Posted by rtmsf on August 24th, 2010

  1. College athletic departments are not immune to the economic downturn either, as the NCAA reported that only fourteen of the 120 FCS (I-AA) schools turned a profit in the 2008-09 fiscal year.  Specific names were not released, but some of the usual suspects were confirmed by Transylvania University accounting professor Dan Fulks, who performed the research – Texas, Ohio State, Alabama, Florida and Tennessee.   Slightly more than half of the I-AA schools made money in both football and basketball, but the range between the two was quite a bit larger at the big football powerhouses.  It goes to show just how important these two cash cows are for athletic departments, though, as so few are actually turning a profit due to subsidizing the other sports.
  2. LSU guard Bo Spencer did not meet the school’s academic requirements, so the two-year starter who averaged 15/3/3 APG last season was dismissed from Trent Johnson’s program and will transfer to Nebraska as a walk-on, eligible to play in the 2011-12 campaign.  Yes, you read that correctly — he was unable to make the grade at LSU.   Regardless, Nebraska head coach Doc Sadler said that Spencer is not guaranteed a scholarship even for the year that he plays.  As an interesting side note, Spencer will sit the bench watching his teammates play Big 12 teams next year, but he will be playing Big Ten teams in his senior season after Nebraska changes conference affiliation.

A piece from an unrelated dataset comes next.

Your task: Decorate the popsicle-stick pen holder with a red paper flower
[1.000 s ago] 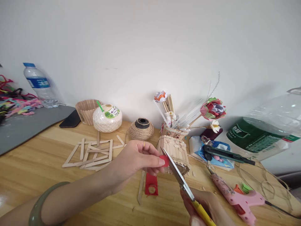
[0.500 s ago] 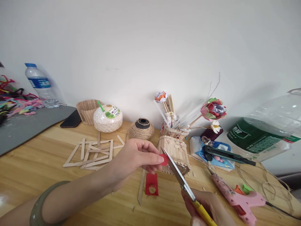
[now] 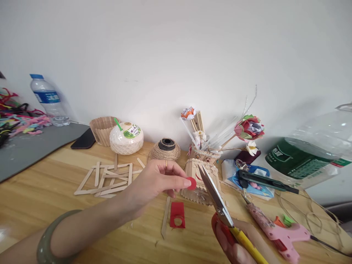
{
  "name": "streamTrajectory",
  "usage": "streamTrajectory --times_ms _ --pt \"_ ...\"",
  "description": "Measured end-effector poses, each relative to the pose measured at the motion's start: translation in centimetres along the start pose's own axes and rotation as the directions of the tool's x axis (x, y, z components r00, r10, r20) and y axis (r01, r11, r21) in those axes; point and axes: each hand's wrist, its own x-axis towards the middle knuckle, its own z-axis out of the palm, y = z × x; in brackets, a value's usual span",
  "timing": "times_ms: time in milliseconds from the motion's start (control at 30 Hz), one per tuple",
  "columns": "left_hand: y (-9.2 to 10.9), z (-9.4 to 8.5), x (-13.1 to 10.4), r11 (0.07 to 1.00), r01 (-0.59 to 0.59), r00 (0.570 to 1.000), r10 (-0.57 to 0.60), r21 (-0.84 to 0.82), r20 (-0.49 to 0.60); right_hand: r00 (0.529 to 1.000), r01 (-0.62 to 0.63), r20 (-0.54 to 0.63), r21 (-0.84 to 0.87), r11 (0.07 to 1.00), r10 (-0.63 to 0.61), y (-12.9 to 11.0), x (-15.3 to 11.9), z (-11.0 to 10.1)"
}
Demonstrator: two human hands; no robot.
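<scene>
At the back of the tabletop [image 3: 148, 242], a stick-built vase [image 3: 208, 157] with flowers [image 3: 249, 127] and thin sticks [image 3: 198, 121] in it; just in front, a stick-sided box [image 3: 193, 170], partly hidden. Farther left, a brown cup [image 3: 100, 130], contents not visible, and beside it a white coconut [image 3: 126, 141] with a green straw [image 3: 118, 124] in the top. At the far left, a clear bottle [image 3: 49, 99] with a blue label. In the left hand [image 3: 155, 181], thumb and fingers together in a pinch on the edge of a red disc [image 3: 193, 183]. In the right hand [image 3: 255, 236], fingers curled around the handles of the scissors [image 3: 215, 192]; tips slightly apart, blades clear of the disc. Small, flat, plain red and roughly round, held up in front of the box; between disc and blades, a thin red sliver [image 3: 198, 176]. Below, flat on the tabletop, a red card [image 3: 177, 206] with a round hole.
</scene>
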Motion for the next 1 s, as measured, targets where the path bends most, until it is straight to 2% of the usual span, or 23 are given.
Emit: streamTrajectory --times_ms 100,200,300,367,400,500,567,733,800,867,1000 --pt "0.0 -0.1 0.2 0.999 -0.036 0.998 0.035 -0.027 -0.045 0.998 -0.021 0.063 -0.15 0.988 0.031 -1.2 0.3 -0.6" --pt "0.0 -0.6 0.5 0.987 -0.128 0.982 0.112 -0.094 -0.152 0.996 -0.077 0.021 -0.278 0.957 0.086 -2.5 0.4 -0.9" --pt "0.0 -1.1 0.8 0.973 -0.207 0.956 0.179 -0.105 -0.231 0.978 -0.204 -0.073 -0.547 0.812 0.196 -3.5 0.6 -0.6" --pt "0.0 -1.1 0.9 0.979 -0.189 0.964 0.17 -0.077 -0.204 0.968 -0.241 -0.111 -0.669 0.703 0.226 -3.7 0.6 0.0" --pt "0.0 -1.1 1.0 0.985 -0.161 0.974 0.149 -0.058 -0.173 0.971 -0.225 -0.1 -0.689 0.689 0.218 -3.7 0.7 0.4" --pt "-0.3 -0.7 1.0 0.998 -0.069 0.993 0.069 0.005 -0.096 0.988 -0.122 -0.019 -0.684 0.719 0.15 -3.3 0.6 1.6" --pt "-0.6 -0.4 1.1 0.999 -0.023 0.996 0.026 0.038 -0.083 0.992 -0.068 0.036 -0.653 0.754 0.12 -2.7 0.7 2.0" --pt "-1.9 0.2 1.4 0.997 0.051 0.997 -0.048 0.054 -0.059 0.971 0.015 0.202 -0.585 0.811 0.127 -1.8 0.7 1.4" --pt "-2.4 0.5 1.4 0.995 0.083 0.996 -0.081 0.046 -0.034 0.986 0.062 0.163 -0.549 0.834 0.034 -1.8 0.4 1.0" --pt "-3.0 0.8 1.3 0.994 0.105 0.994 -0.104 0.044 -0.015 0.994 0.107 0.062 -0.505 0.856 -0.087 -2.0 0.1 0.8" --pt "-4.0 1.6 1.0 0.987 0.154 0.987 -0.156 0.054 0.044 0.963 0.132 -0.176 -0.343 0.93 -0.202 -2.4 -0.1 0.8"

  3. Hey, we enjoy college football as much as the next guy — if you’re a fan of college sports, how can you not?  But this is also the time of year when all the holier-than-thous come out of the woodwork (when every team is 0-0 and therefore still eligible for the national title game, unless your name is Utah, Boise State or TCU…) to tell us about the beauty and sanctity of the CFB regular season.  To that we say: get over yourselves.  If the entire regular season is a ‘playoff,’ then when teams lose one (and most definitely, two) game(s), we don’t want to hear about said team any more this season.  Of course, the hype machine doesn’t work that way (how many Notre Dame games in the last decade have been relevant?  One?), which goes to show that the entire argument is built on a house of cards anyway.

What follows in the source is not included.